Frances Cooke (as Kaye Lynn Terry from May 13, 1987 statement): Usually she parked by the telephone pole in front of the house. … So we got used to her car and who she was.

Kira Hoffelmeyer (as Mary Courney from May 13, 1987 statement): The last time I saw Sheree Warren was an October night in 1985.

Frances Cooke (as Kaye Lynn Terry from May 13, 1987 statement): Cary was home that evening — unusual. I don’t remember anything in particular that night until I had gone to bed my usual 10:30 or so.

Kira Hoffelmeyer (as Mary Courney from May 13, 1987 statement): A car pulled up. … I sat up and pulled the curtain open to see who it was. I saw Sheree’s car. It was parked out in the front of the house. … She knocked and knocked again. He got up and walked upstairs. She was crying when she said she needed to talk to him.

Frances Cooke (as Kaye Lynn Terry from May 13, 1987 statement): As they went downstairs an argument ensued. … This was a king-sized one.

Kira Hoffelmeyer (as Mary Courney from May 13, 1987 statement): I could hear them through a vent in the hallways as clear as if it were in the next room. I got off the couch and said to Kaye Lynn … that she had caught him with another woman and to come hear them.

Frances Cooke (as Kaye Lynn Terry from May 13, 1987 statement): I could hear them just fine from bed. … I’d never heard Sheree upset before, but she was saying things like “how could you be with someone else,” “you lied to me.”

Kira Hoffelmeyer (as Mary Courney from May 13, 1987 statement): She said … people at work had told her that they had seen him with another woman. She asked Cary how he could do that after all she had done for him with his money problems and all.

Frances Cooke (as Kaye Lynn Terry from May 13, 1987 statement): Cary was really yelling back at her. He said “hey babe, I don’t owe you anything.”

Kira Hoffelmeyer (as Mary Courney from May 13, 1987 statement): I could hear her crying and I left the vent and said to Kaye Lynn “did you hear that? He’s putting it all back on her.” I went back to the vent and that’s when I heard what I thought was him hitting the wall really hard with his fist, then he said “[expletive].”

Frances Cooke (as Kaye Lynn Terry from May 13, 1987 statement): I don’t recall any more sobbing, but the fight stopped.

Kira Hoffelmeyer (as Mary Courney from May 13, 1987 statement): I went back to the couch and just sat there.

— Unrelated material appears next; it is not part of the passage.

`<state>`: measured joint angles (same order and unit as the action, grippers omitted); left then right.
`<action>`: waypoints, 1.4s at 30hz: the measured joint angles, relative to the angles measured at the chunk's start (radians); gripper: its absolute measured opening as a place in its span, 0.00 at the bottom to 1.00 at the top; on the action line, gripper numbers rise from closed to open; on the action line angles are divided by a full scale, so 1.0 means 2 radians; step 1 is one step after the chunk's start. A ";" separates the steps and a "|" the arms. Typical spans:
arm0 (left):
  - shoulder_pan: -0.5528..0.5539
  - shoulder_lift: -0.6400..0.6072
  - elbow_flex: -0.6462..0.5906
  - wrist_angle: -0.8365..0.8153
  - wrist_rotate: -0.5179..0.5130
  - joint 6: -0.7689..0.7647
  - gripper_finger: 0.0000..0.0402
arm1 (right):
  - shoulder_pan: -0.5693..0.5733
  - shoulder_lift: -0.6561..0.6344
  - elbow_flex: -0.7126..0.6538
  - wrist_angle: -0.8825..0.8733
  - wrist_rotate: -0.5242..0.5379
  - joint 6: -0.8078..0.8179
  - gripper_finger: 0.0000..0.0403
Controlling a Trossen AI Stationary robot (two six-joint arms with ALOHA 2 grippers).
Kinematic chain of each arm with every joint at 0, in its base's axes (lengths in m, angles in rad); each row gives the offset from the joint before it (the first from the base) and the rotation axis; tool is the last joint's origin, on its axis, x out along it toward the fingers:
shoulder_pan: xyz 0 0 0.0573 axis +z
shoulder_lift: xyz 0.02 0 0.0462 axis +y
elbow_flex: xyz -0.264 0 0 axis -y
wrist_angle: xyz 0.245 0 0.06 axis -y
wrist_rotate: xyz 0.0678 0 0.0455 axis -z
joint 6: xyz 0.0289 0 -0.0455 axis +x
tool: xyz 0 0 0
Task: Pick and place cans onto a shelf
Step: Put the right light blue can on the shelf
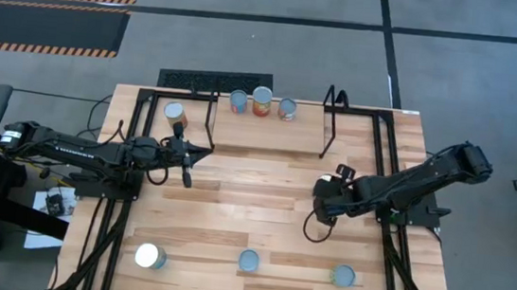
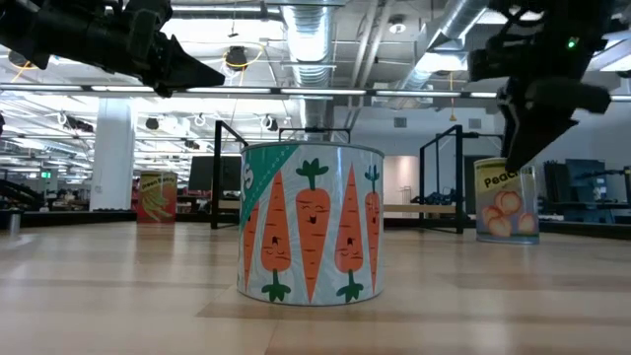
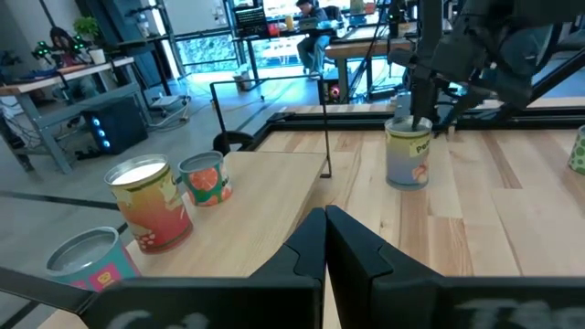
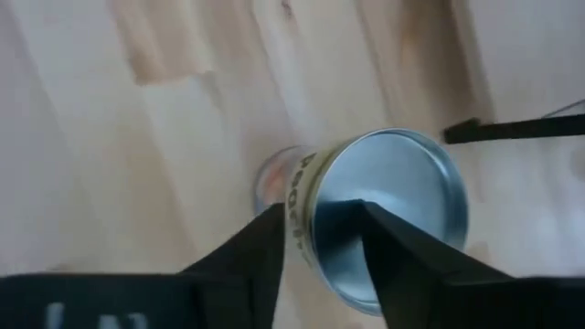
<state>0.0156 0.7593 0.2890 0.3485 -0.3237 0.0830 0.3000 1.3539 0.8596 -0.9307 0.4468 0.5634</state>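
Observation:
The shelf (image 1: 269, 132) stands at the table's far middle with three cans (image 1: 262, 101) upright on its far edge; they also show in the left wrist view (image 3: 151, 201). My left gripper (image 1: 187, 169) is shut and empty, left of the shelf. My right gripper (image 1: 325, 201) is open right of the shelf's near corner, pointing down over an upright peach-label can (image 4: 388, 215), which also shows in the low view (image 2: 506, 202). The can lies off to one side of the finger gap, not between the fingers. My right gripper's fingers (image 4: 402, 265) stand over the silver top (image 4: 402, 183) of the peach-label can, pointing down. I cannot tell whether they touch it. The can stands upright on the table.
One can (image 1: 176, 113) stands on the table left of the shelf. Three more cans (image 1: 150, 256) (image 1: 249, 260) (image 1: 344, 276) stand along the near edge; the middle one, with a carrot label (image 2: 311, 222), fills the low view. Black frame rods (image 1: 333, 114) rise beside the shelf.

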 joint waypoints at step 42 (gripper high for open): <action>0.000 0.000 0.000 0.000 0.000 0.001 0.00 | -0.347 0.029 0.151 0.161 -0.100 -0.603 0.01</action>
<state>0.0157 0.7593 0.2890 0.3491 -0.3241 0.0845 -0.3939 1.4113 1.1616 -0.6096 0.2469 -0.6423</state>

Frances Cooke (as Kaye Lynn Terry from May 13, 1987 statement): I have no recollection of her leaving that night. I don’t remember hearing anyone go up the stairs.

Kira Hoffelmeyer (as Mary Courney from May 13, 1987 statement): The next morning I went out to go to work as usual, but I can’t say if the car was there or not.

Frances Cooke (as Kaye Lynn Terry from May 13, 1987 statement): Mary and I commented about the fight that next morning, but really forgot about it until the newspaper came out with the news that Sheree was missing two or three days after the fight.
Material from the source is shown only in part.